* _What you are asked to do_
Only the lines below starting at the one containing "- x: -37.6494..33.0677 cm" and ending at the one containing "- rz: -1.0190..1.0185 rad" belong in the answer, each copied exactly.

* _Given data_

----------

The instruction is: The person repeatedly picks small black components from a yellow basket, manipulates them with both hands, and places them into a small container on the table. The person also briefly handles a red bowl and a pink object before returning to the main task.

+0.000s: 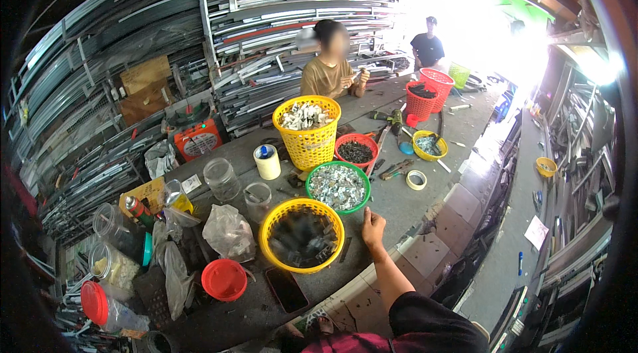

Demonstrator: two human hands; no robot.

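Note:
My right hand (374,228) is closed just off the near right rim of a green basket (367,201), thumb up and fingers curled. Anything inside the fingers is hidden. Small silvery metal pieces (337,187) fill that green basket. To its near left stands a yellow basket (264,246) holding dark pieces (302,238), which look smeared. Behind the green basket, a red basket (372,161) contains small dark parts. A tall yellow basket (306,147) heaped with whitish pieces (304,116) rises at the back. My left hand is out of view.
A phone (287,290) and a red tub (223,280) lie near the table's front edge. Clear jars (222,179) and plastic bags (229,232) crowd the left. A tape roll (416,180) sits rightward. One person (322,80) works across the table; another (427,48) is farther off.

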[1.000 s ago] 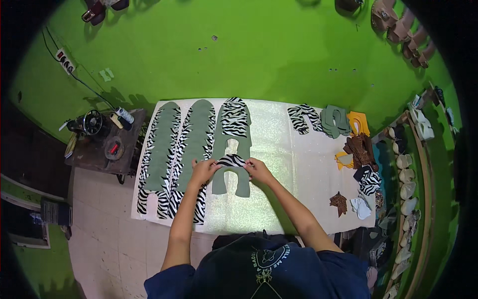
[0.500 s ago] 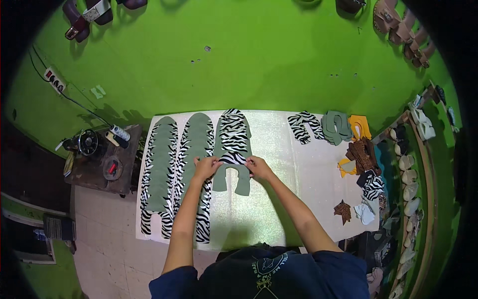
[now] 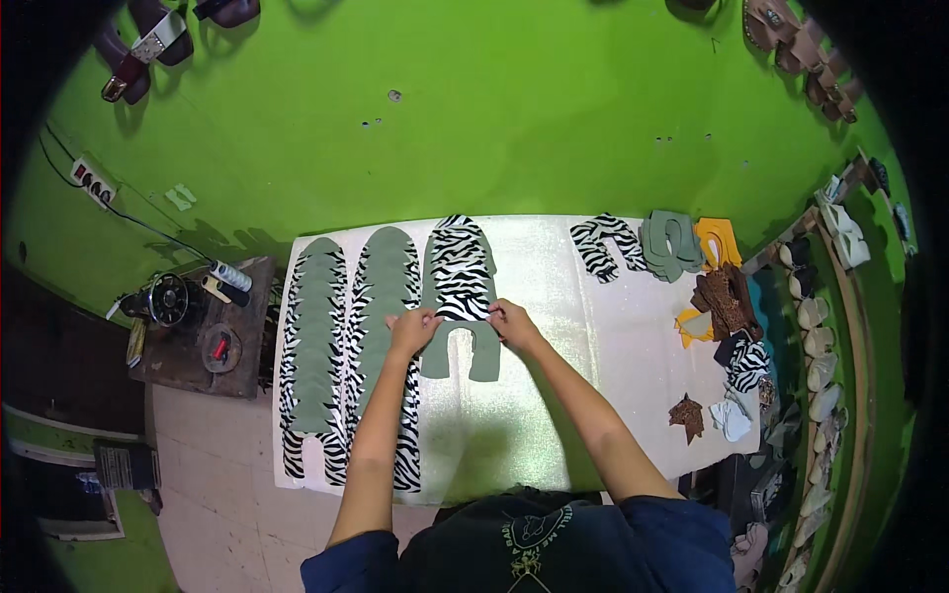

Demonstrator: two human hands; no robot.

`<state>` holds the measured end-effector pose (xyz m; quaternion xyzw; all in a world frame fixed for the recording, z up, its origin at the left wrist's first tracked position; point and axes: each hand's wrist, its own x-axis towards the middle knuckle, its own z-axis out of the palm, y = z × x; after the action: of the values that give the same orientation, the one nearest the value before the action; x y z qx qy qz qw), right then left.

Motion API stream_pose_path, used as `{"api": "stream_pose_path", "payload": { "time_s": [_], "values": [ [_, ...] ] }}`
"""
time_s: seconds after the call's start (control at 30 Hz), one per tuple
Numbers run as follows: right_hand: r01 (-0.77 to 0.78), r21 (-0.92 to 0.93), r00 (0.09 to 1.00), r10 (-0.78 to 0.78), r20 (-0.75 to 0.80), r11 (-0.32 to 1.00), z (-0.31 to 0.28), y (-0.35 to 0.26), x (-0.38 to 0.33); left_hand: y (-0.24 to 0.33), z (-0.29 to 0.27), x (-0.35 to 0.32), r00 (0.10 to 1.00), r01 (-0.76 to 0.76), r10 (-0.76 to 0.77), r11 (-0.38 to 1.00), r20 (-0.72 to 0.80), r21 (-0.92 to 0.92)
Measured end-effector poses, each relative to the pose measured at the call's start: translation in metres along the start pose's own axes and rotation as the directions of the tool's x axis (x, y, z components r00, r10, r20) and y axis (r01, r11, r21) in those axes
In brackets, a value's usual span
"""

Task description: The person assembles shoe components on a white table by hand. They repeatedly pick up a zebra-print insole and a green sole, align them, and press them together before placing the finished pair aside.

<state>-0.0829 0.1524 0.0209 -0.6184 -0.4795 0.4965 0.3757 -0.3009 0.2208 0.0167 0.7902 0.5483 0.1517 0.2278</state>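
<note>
On the pale table (image 3: 554, 395) lies a third row of overlapping U-shaped cut pieces, likely shoe uppers. My left hand (image 3: 415, 330) pinches the lower left edge of a zebra-print piece (image 3: 463, 296) in that row. At its lower right edge, my right hand (image 3: 510, 324) pinches it too. Just below, a grey-green U-shaped piece (image 3: 484, 356) shows its two legs on the table. To the left lie two long rows of overlapped grey-green pieces (image 3: 318, 346) with zebra-print edges; my left forearm covers part of the second row (image 3: 388, 247).
At the table's far right are a loose zebra-print piece (image 3: 593, 247), stacked grey-green pieces (image 3: 670, 242), yellow pieces (image 3: 720, 240) and brown scraps (image 3: 727, 296). A sewing machine (image 3: 168, 298) stands on a dark bench at left. Shoes line a rack (image 3: 820, 346) at right.
The zebra-print piece between my hands now lies flatter along the row, its lower edge level. The grey-green piece below sits straighter. My hands have barely shifted; the view has tilted slightly.
</note>
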Motion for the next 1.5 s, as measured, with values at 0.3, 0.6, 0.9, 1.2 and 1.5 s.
{"api": "stream_pose_path", "payload": {
  "time_s": [0.3, 0.6, 0.9, 1.2, 1.5],
  "values": [
    [0.187, -0.213, 0.979, -0.199, -0.037, 0.959, 0.016, 0.019, -0.034, 0.002, 0.003, -0.008, 0.998, 0.047, -0.050, 0.997, -0.043, -0.063],
    [0.202, -0.218, 0.978, -0.209, -0.012, 0.955, 0.013, 0.020, -0.036, 0.010, 0.006, -0.012, 0.989, 0.018, -0.026, 0.998, -0.148, -0.055],
    [0.271, -0.260, 0.956, -0.290, -0.035, 0.927, 0.020, 0.030, -0.038, 0.012, 0.014, -0.012, 0.979, 0.096, -0.076, 0.991, -0.192, 0.094],
    [0.313, -0.309, 0.936, -0.346, -0.057, 0.898, 0.032, 0.031, -0.049, 0.032, 0.006, -0.041, 0.979, 0.169, -0.139, 0.963, -0.148, 0.210],
    [0.225, -0.332, 0.954, -0.277, -0.117, 0.916, 0.034, 0.022, -0.053, 0.028, 0.015, -0.067, 0.971, 0.218, -0.188, 0.953, -0.149, 0.213]
  ]
}}
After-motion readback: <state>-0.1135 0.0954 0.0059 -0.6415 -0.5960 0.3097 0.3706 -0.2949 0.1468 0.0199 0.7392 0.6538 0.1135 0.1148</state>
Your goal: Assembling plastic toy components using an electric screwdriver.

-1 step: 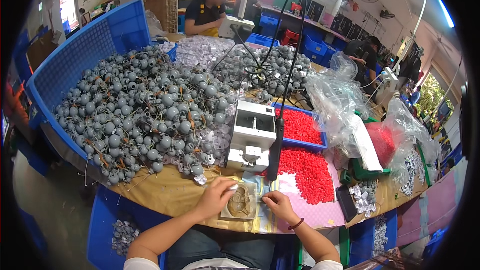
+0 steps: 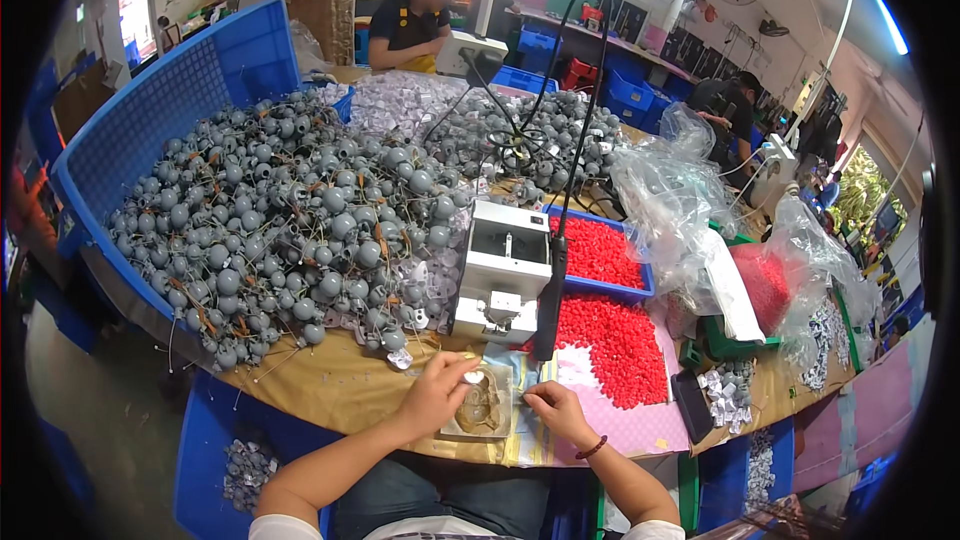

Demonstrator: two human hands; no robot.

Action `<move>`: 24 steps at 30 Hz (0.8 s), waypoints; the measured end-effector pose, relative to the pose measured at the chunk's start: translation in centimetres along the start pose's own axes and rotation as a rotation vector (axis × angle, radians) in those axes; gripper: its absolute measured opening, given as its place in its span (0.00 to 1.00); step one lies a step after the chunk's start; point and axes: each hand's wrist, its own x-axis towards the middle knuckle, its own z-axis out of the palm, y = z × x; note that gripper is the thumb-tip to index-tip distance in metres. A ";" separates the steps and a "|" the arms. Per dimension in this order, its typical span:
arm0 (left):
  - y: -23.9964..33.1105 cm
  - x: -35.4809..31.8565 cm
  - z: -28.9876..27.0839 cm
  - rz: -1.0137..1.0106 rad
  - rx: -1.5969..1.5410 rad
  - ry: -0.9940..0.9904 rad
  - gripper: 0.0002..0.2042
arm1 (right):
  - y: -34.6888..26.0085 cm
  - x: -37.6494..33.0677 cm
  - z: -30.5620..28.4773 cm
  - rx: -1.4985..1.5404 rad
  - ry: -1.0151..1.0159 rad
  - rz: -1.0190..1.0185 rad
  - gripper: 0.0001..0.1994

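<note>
Left grip [image 2: 437, 392]: holding white piece [image 2: 473, 377], edging it slightly rightward at mould [image 2: 506, 402].
Right grip [image 2: 556, 408]: pinching closed beside mould, contents unclear.

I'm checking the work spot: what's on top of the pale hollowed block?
The left hand, holding a small white piece, covers some of the pale block at its left. Part of the hollow shows; whatever lies beneath the hand is hidden.

The small piece [image 2: 473, 377] is white, the hollowed block [image 2: 504, 392] beige-brown — the round parts [image 2: 330, 225] are grey, the heaped pieces [image 2: 615, 360] red, the crate [image 2: 170, 95] blue.
</note>
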 end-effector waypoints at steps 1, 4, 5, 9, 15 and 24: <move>0.5 0.3 0.6 0.039 0.050 0.000 0.20 | 0.1 0.0 0.0 0.015 0.003 0.000 0.09; -0.8 0.3 1.7 0.187 0.121 -0.073 0.17 | 0.5 0.1 0.0 0.082 0.014 0.007 0.09; -1.1 0.3 1.9 0.239 0.154 -0.095 0.16 | 0.5 0.0 0.0 0.097 0.017 0.013 0.09; -1.8 -0.6 2.0 0.383 0.325 -0.121 0.12 | -0.3 -0.1 0.0 0.204 0.045 0.053 0.07; -2.1 -1.1 2.0 0.285 0.373 -0.176 0.08 | -0.8 0.4 -0.5 0.382 0.085 0.045 0.06; -1.9 -1.0 1.8 0.044 0.263 -0.067 0.08 | -6.0 0.9 2.1 -0.046 0.115 -0.349 0.07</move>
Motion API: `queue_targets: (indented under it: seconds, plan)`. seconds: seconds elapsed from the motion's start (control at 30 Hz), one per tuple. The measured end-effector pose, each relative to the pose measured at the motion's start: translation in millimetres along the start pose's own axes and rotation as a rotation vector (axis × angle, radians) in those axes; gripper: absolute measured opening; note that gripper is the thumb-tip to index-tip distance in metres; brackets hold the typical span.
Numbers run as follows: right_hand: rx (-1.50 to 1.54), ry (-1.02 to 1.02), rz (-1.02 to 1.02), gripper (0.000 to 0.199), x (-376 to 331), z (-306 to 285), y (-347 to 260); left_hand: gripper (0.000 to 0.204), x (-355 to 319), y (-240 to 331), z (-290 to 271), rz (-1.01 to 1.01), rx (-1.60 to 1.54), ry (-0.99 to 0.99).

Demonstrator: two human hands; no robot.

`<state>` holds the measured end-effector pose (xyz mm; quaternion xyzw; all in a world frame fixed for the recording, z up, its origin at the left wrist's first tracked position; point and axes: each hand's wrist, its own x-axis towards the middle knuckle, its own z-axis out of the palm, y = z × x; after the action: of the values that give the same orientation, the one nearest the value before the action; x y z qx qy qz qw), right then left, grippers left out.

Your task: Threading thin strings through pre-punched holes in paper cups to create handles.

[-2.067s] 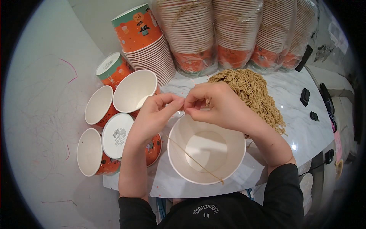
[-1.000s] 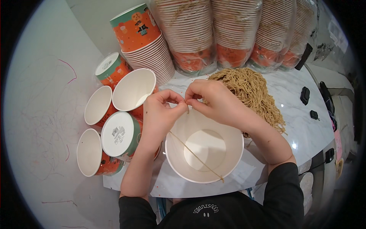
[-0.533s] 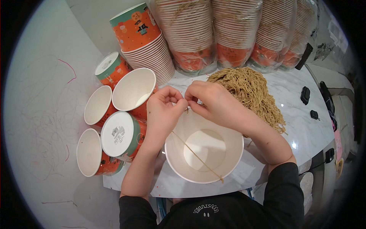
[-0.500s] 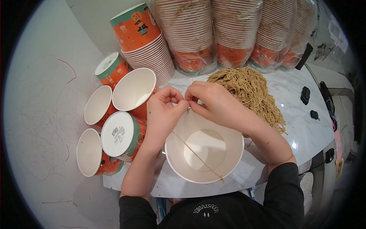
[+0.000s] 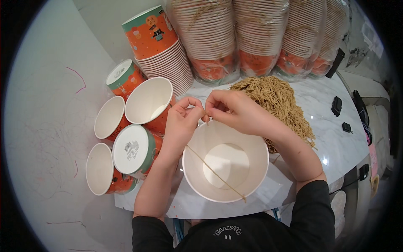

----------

* _The answer_
  - x: -37.6494..33.0677 cm
  - z: -30.5620..28.4773 cm
  - rx: -1.4985..1.5404 rad
  - ry: -1.0151..1.0159 rad
  - rz: -1.0190..1.0185 rad

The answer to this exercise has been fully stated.